REQUIREMENT:
Give back the full data, unchanged and complete.

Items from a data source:
● ● ●

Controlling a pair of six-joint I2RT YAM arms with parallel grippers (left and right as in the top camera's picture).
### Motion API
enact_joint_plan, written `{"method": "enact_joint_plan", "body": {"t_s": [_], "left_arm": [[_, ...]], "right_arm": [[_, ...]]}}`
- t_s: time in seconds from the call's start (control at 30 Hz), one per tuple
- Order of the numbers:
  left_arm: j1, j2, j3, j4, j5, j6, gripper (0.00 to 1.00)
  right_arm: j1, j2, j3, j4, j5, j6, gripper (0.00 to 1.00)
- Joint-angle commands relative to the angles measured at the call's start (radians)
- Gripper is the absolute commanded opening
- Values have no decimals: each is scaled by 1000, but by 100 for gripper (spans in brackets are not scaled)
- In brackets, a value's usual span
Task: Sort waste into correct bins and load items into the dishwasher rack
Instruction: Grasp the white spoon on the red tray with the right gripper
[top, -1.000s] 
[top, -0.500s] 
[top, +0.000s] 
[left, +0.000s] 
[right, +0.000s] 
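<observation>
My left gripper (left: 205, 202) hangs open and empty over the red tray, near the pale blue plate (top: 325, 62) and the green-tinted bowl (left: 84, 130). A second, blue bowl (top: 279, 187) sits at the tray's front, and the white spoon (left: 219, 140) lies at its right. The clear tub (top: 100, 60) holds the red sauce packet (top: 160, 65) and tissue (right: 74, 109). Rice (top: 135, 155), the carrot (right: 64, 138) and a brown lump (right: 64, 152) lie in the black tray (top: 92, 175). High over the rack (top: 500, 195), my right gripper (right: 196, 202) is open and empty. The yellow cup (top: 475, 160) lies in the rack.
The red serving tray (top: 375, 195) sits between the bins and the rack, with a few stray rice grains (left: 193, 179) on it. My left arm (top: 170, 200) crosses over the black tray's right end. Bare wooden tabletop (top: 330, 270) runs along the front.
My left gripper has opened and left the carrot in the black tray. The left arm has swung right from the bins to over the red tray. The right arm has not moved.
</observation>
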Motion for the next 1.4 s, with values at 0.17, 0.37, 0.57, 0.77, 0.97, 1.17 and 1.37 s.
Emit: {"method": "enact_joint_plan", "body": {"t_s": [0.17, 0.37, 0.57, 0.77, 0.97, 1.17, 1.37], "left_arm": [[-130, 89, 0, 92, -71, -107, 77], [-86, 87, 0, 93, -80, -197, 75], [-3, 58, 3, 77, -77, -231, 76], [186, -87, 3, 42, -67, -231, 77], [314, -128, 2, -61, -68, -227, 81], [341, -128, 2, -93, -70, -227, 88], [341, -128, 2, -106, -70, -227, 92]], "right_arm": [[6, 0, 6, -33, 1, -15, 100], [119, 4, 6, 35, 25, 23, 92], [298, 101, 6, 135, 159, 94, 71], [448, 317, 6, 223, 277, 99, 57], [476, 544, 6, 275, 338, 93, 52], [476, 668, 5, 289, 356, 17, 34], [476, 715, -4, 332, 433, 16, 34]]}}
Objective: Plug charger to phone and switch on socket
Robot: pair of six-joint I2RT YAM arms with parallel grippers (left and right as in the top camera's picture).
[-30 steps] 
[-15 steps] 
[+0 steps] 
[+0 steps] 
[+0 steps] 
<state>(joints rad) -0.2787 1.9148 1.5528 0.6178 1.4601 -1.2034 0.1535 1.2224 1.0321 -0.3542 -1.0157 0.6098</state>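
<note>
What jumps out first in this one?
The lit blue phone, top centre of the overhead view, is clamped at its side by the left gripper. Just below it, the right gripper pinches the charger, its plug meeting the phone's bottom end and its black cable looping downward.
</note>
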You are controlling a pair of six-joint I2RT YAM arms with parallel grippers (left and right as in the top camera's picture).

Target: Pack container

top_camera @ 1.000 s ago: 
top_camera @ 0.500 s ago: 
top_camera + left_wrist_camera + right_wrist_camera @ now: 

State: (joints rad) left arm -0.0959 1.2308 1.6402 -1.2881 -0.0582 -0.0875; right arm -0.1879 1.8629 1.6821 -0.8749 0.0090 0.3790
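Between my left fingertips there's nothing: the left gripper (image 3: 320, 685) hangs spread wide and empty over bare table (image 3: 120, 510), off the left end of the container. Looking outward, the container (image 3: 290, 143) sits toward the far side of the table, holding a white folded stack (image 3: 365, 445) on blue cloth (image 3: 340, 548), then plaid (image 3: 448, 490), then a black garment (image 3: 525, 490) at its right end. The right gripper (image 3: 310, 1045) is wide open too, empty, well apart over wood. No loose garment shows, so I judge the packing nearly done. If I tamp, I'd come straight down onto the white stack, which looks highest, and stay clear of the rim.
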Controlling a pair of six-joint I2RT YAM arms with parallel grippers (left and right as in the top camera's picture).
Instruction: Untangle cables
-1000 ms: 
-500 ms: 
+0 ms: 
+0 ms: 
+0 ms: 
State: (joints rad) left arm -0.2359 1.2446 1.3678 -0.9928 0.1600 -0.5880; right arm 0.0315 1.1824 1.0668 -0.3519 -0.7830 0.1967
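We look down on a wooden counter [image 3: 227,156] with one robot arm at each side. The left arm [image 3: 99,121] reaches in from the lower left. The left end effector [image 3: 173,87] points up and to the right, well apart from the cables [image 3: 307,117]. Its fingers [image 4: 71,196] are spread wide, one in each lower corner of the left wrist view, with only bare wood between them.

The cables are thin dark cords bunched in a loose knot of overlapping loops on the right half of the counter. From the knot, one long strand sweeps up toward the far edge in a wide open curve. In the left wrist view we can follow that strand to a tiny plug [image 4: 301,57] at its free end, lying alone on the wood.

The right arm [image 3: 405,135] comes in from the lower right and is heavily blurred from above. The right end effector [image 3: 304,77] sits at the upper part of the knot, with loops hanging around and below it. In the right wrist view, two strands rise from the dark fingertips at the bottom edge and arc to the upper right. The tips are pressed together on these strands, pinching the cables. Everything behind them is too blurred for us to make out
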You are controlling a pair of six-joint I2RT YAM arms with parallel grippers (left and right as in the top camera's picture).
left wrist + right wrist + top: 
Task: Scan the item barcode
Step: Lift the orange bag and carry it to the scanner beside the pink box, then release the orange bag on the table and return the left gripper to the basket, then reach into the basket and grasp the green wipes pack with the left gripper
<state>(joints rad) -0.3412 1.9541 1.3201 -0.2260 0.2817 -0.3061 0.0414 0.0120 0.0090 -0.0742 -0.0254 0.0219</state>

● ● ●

RESPONSE AREA:
Controlling a pair of six-joint I2RT YAM arms with parallel grippers (left and right as in the top camera's picture).
### Motion API
enact_joint_plan, written `{"method": "enact_joint_plan", "body": {"t_s": [_], "left_arm": [[_, ...]], "right_arm": [[_, ...]]}}`
- t_s: time in seconds from the call's start (control at 30 Hz), one per tuple
- Order of the numbers:
  left_arm: j1, j2, j3, j4, j5, j6, gripper (0.00 to 1.00)
  right_arm: j1, j2, j3, j4, j5, j6, gripper (0.00 to 1.00)
- Joint-angle commands relative to the angles measured at the call's start (radians)
- Gripper is the absolute commanded opening
- Values have no decimals: each is scaled by 1000, but by 100 for gripper (spans in brackets are not scaled)
- In brackets, a value's usual span
Task: Sort waste into correct bins and load items into the dishwasher rack
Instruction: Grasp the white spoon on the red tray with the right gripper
[top, -1.000s] 
[top, -0.500s] 
[top, +0.000s] 
[left, +0.000s] 
[right, +0.000s] 
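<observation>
My left gripper (left: 205, 202) hangs open and empty over the red tray, near the pale blue plate (top: 325, 62) and the green-tinted bowl (left: 84, 130). A second, blue bowl (top: 279, 187) sits at the tray's front, and the white spoon (left: 219, 140) lies at its right. The clear tub (top: 100, 60) holds the red sauce packet (top: 160, 65) and tissue (right: 74, 109). Rice (top: 135, 155), the carrot (right: 64, 138) and a brown lump (right: 64, 152) lie in the black tray (top: 92, 175). High over the rack (top: 500, 195), my right gripper (right: 196, 202) is open and empty. The yellow cup (top: 475, 160) lies in the rack.
The red serving tray (top: 375, 195) sits between the bins and the rack, with a few stray rice grains (left: 193, 179) on it. My left arm (top: 170, 200) crosses over the black tray's right end. Bare wooden tabletop (top: 330, 270) runs along the front.
My left gripper has opened and left the carrot in the black tray. The left arm has swung right from the bins to over the red tray. The right arm has not moved.
</observation>
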Motion for the next 1.4 s, with values at 0.17, 0.37, 0.57, 0.77, 0.97, 1.17 and 1.37 s.
Emit: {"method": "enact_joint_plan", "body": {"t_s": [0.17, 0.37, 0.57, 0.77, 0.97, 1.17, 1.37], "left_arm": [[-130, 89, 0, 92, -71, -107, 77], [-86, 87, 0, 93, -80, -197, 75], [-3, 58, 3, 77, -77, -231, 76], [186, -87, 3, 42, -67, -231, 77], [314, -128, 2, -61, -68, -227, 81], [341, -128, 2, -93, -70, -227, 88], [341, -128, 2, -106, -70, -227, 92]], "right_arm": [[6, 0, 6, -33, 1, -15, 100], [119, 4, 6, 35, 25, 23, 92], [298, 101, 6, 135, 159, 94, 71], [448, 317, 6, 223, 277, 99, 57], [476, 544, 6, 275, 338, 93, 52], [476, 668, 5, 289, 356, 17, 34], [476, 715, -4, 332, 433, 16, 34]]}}
Objective: Plug charger to phone and switch on socket
Robot: pair of six-joint I2RT YAM arms with parallel grippers (left and right as in the top camera's picture).
[-30 steps] 
[-15 steps] 
[+0 steps] 
[+0 steps] 
[+0 steps] 
<state>(joints rad) -0.2787 1.9148 1.5528 0.6178 1.4601 -1.2034 0.1535 1.2224 1.0321 -0.3542 -1.0157 0.6098</state>
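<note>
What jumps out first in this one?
The lit blue phone, top centre of the overhead view, is clamped at its side by the left gripper. Just below it, the right gripper pinches the charger, its plug meeting the phone's bottom end and its black cable looping downward.
</note>
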You are controlling a pair of six-joint I2RT YAM arms with parallel grippers (left and right as in the top camera's picture).

Target: Pack container

top_camera @ 1.000 s ago: 
top_camera @ 0.500 s ago: 
top_camera + left_wrist_camera + right_wrist_camera @ now: 

State: (joints rad) left arm -0.0959 1.2308 1.6402 -1.2881 -0.0582 -0.0875; right arm -0.1879 1.8629 1.6821 -0.8749 0.0090 0.3790
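Between my left fingertips there's nothing: the left gripper (image 3: 320, 685) hangs spread wide and empty over bare table (image 3: 120, 510), off the left end of the container. Looking outward, the container (image 3: 290, 143) sits toward the far side of the table, holding a white folded stack (image 3: 365, 445) on blue cloth (image 3: 340, 548), then plaid (image 3: 448, 490), then a black garment (image 3: 525, 490) at its right end. The right gripper (image 3: 310, 1045) is wide open too, empty, well apart over wood. No loose garment shows, so I judge the packing nearly done. If I tamp, I'd come straight down onto the white stack, which looks highest, and stay clear of the rim.
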Controlling a pair of six-joint I2RT YAM arms with parallel grippers (left and right as in the top camera's picture).
Instruction: Untangle cables
-1000 ms: 
-500 ms: 
+0 ms: 
+0 ms: 
+0 ms: 
State: (joints rad) left arm -0.2359 1.2446 1.3678 -0.9928 0.1600 -0.5880; right arm 0.0315 1.1824 1.0668 -0.3519 -0.7830 0.1967
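We look down on a wooden counter [image 3: 227,156] with one robot arm at each side. The left arm [image 3: 99,121] reaches in from the lower left. The left end effector [image 3: 173,87] points up and to the right, well apart from the cables [image 3: 307,117]. Its fingers [image 4: 71,196] are spread wide, one in each lower corner of the left wrist view, with only bare wood between them.

The cables are thin dark cords bunched in a loose knot of overlapping loops on the right half of the counter. From the knot, one long strand sweeps up toward the far edge in a wide open curve. In the left wrist view we can follow that strand to a tiny plug [image 4: 301,57] at its free end, lying alone on the wood.

The right arm [image 3: 405,135] comes in from the lower right and is heavily blurred from above. The right end effector [image 3: 304,77] sits at the upper part of the knot, with loops hanging around and below it. In the right wrist view, two strands rise from the dark fingertips at the bottom edge and arc to the upper right. The tips are pressed together on these strands, pinching the cables. Everything behind them is too blurred for us to make out
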You are controlling a pair of six-joint I2RT YAM arms with parallel grippers (left and right as in the top camera's picture).
left wrist + right wrist + top: 
Task: Scan the item barcode
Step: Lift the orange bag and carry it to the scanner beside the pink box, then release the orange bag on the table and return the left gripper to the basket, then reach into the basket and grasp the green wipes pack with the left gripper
<state>(joints rad) -0.3412 1.9541 1.3201 -0.2260 0.2817 -0.3061 0.0414 0.0120 0.0090 -0.0742 -0.0254 0.0219</state>

Work on this exercise is complete, and nothing remains.